## [DATA FOR THIS TASK]
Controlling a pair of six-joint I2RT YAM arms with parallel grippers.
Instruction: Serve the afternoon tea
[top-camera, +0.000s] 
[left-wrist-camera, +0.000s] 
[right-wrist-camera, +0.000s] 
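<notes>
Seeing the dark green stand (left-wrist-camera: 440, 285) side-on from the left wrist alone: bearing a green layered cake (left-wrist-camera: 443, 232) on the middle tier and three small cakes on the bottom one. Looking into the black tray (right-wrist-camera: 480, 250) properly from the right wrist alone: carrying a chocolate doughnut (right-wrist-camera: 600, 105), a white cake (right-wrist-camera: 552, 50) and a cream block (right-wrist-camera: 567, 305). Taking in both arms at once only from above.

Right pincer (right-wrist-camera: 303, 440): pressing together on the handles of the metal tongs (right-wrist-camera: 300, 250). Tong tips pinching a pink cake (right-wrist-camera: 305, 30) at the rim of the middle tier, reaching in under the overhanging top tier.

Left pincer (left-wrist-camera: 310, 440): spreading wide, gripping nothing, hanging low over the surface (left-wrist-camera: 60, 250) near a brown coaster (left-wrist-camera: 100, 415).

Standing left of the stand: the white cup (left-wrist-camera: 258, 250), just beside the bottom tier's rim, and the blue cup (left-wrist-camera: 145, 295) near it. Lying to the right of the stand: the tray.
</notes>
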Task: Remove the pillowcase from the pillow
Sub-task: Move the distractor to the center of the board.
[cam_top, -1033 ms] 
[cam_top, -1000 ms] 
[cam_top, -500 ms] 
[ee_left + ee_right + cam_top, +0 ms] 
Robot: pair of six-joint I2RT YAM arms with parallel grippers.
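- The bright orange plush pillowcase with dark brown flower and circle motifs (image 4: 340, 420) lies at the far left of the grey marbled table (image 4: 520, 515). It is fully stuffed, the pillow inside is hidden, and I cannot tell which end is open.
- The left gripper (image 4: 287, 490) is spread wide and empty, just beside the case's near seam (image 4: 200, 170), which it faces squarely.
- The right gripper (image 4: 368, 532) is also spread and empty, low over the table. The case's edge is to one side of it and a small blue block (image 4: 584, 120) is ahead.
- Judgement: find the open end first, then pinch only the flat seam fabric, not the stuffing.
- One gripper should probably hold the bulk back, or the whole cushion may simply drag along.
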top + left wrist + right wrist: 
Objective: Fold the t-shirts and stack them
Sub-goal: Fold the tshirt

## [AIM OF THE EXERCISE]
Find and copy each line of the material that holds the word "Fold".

## [WRITTEN RESPONSE]
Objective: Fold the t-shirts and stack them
Sub-goal: Fold the tshirt

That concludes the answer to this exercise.